Since last October, Preston Crayford has spent five weeks in pre-production in Wellington, and five weeks on the shoot. It might not be in cinemas for another year, as it’s still being edited, so she is limited as to what she can say about it.
Initially, Maxine was based on Dame Gaylene, but as Preston Crayford went on with the script, she realised that the film-maker character was also parts of herself.
“My mum summed it up when she came to watch a scene being filmed. She said, ‘It’s crazy because none of it happened, but all of it could have.’
“That’s so accurate. The actual life event that inspired it was my grandma getting dementia and the fabric of our family changing forever. But how do you put that into a 90-minute film? So, I had to, with three lead characters who are all as important as each other. I had to weave a story that told what our story was; we lost a key member of our family, and our family changed. And we had to learn where to go from being held by her to learn to hold her, which is really the story. But the events are all woven into fiction and into what makes a good narrative.”
The theme is universal ‒ in this case it was dementia that broke the family but it could be about the impact of any terminal illness, she says.
The broader theme is intergenerational relationships and unmet needs, again a very universal thing. “The biggest insight was that we are all doing the best with what we’ve got.’’
As he has for many screen productions, her father, composer musician Jonathan Crayford, is writing the film’s score over the next few months.
As the only child of well-known parents in the arts, Preston Crayford is a bit tired of comments about whether she ever considered a 9-5 job, a life a bit more ordinary. It comes up all the time in press interviews, she says with a frown.
She acknowledges some people might think she piggybacked on her mother’s profile. It’s something she worried about as an emerging artist but less so now.

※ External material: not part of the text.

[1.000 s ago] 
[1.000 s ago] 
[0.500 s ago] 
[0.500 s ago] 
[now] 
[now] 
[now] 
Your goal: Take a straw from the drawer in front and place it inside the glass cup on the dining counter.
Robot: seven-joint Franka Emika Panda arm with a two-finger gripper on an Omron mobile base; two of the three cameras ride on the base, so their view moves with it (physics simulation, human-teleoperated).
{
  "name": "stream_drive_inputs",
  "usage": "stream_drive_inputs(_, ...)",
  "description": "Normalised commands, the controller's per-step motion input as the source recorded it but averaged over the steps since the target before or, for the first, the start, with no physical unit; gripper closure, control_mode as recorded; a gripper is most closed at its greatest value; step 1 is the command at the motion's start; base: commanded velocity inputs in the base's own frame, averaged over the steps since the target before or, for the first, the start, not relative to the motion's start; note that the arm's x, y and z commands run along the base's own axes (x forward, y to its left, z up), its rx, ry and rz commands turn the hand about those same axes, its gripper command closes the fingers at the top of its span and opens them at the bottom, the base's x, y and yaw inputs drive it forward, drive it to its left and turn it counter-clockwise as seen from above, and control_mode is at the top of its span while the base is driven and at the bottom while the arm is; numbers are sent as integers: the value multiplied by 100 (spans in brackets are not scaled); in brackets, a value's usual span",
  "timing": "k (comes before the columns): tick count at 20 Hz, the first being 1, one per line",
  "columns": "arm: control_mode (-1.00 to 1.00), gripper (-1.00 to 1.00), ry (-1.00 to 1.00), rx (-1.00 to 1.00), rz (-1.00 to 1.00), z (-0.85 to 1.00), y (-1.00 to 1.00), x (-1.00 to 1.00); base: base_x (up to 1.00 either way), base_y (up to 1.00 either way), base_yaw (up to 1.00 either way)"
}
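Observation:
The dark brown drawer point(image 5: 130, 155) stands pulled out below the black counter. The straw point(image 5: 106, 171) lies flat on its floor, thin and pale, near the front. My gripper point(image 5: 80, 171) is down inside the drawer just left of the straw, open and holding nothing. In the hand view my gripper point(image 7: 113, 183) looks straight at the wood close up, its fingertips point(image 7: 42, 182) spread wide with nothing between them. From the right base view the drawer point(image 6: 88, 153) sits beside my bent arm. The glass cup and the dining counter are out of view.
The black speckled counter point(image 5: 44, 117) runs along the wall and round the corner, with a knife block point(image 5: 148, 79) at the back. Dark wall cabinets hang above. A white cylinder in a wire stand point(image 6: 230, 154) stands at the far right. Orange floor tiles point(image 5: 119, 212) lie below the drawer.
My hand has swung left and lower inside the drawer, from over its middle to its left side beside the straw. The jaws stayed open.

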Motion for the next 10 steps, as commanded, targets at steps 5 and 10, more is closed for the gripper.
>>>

“In the early days, before you have your own voice and you’ve proven yourself, I think that’s inevitable, and I also think that’s fair. But you have to work hard, and I feel pretty confident that I’ve carved out my own way and my own voice.
“It did take work to figure out for myself how I was different, how my voice was different from my parents’ voice and assert that I am my own person, and I am my own artist. Now, at the age of 37, having done this for 30 years, you just don’t get to keep doing it on the basis of [your parents].”

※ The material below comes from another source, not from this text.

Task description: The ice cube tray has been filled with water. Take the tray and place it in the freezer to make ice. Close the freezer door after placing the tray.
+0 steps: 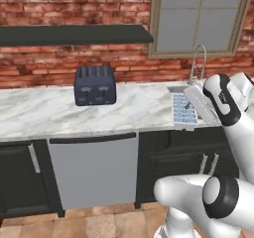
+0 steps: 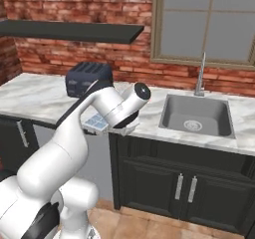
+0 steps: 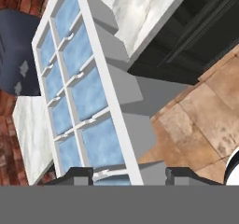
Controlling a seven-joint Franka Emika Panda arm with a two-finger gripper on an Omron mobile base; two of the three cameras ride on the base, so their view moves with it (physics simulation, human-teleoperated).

Looking ahead, much of the year will be spent finishing post-production on the film, and Preston Crayford has other acting roles on the books. She hopes there might be another season of A Remarkable Place to Die.
The freelance life of a performing artist is just as much a constant juggle for her comedian partner Montgomery, who is in growing demand in Australia. His stand-up shows have often made mention of their life at home and being a step-parent to Olive.
“I get asked about my relationship a lot and he doesn’t get asked about me. I find that interesting. But I feel so lucky in my life. Olive and Guy are my favourite people and I marvel at the good fortune of getting to make a life with them both every day.’’
Vince begins this month on Three and ThreeNow. A Remarkable Place to Die is on TVNZ+. Dark City: The Cleaner is on Neon.